Scientific Context: Basin Representation Philosophy
Spatial Heterogeneity Challenges:

- Elevation Gradients: Temperature lapse rates, precipitation patterns, snow line dynamics
- Vegetation Patterns: Forest vs alpine zones affecting evapotranspiration and interception
- Soil Variability: Infiltration, storage capacity, and drainage characteristics
- Topographic Effects: Slope, aspect, and drainage network configuration
- Climate Gradients: Orographic precipitation, temperature inversions, wind patterns

Representation Strategies:

- Lumped Approach: Single computational unit with averaged characteristics
- Semi-Distributed: Multiple units based on similarity (elevation bands, soil types, land cover)
- Fully Distributed: Grid-based representation with explicit spatial patterns

The Grouped Response Unit (GRU) concept provides flexible spatial discretization, allowing users to choose the appropriate level of complexity for their scientific objectives and computational constraints.

In [None]:
# =============================================================================
# STEP 2: BASIN REPRESENTATION AND SPATIAL DISCRETIZATION
# =============================================================================

print("=== Step 2: Basin Representation and Spatial Discretization ===")

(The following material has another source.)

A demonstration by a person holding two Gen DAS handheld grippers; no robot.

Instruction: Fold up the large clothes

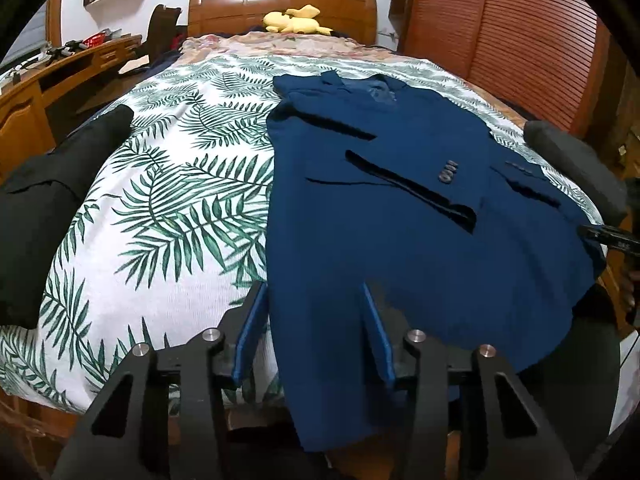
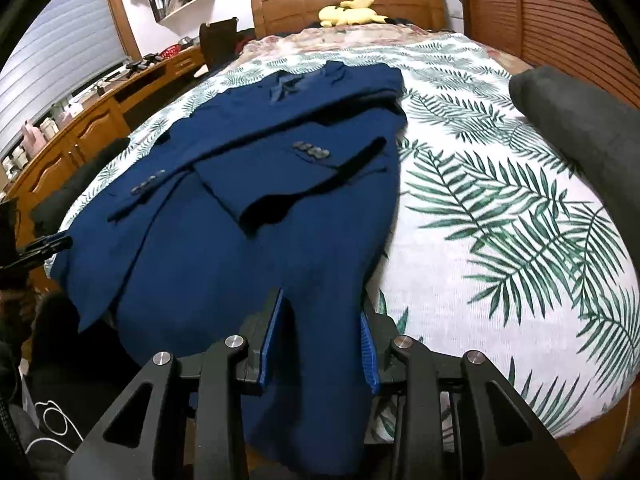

# Update discretization method to GRUs for this demonstration
config_dict['DOMAIN_DISCRETIZATION'] = 'GRUs'

# Save updated configuration
with open(temp_config_path, 'w') as f:
    yaml.dump(config_dict, f, default_flow_style=False, sort_keys=False)

# Reinitialize with updated config
confluence = CONFLUENCE(temp_config_path)

# Execute attribute acquisition
print(f"\n⬇️  Executing geospatial attribute acquisition...")
#confluence.managers['data'].acquire_attributes()
print("✅ Basin-scale attribute acquisition complete")

print(f"\n⚙️  Executing watershed delineation...")
watershed_path = confluence.managers['domain'].define_domain()
print("✅ Watershed delineation complete")

print(f"\n🔧 Executing domain discretization...")
confluence.managers['domain'].discretize_domain()
hru_path = str(Path(config_dict['CONFLUENCE_DATA_DIR']) / f"domain_{config_dict['DOMAIN_NAME']}" / 'shapefiles' / 'catchment' / f"{config_dict['DOMAIN_NAME']}_HRUs_{config_dict['DOMAIN_DISCRETIZATION']}.shp")
print("✅ Domain discretization complete")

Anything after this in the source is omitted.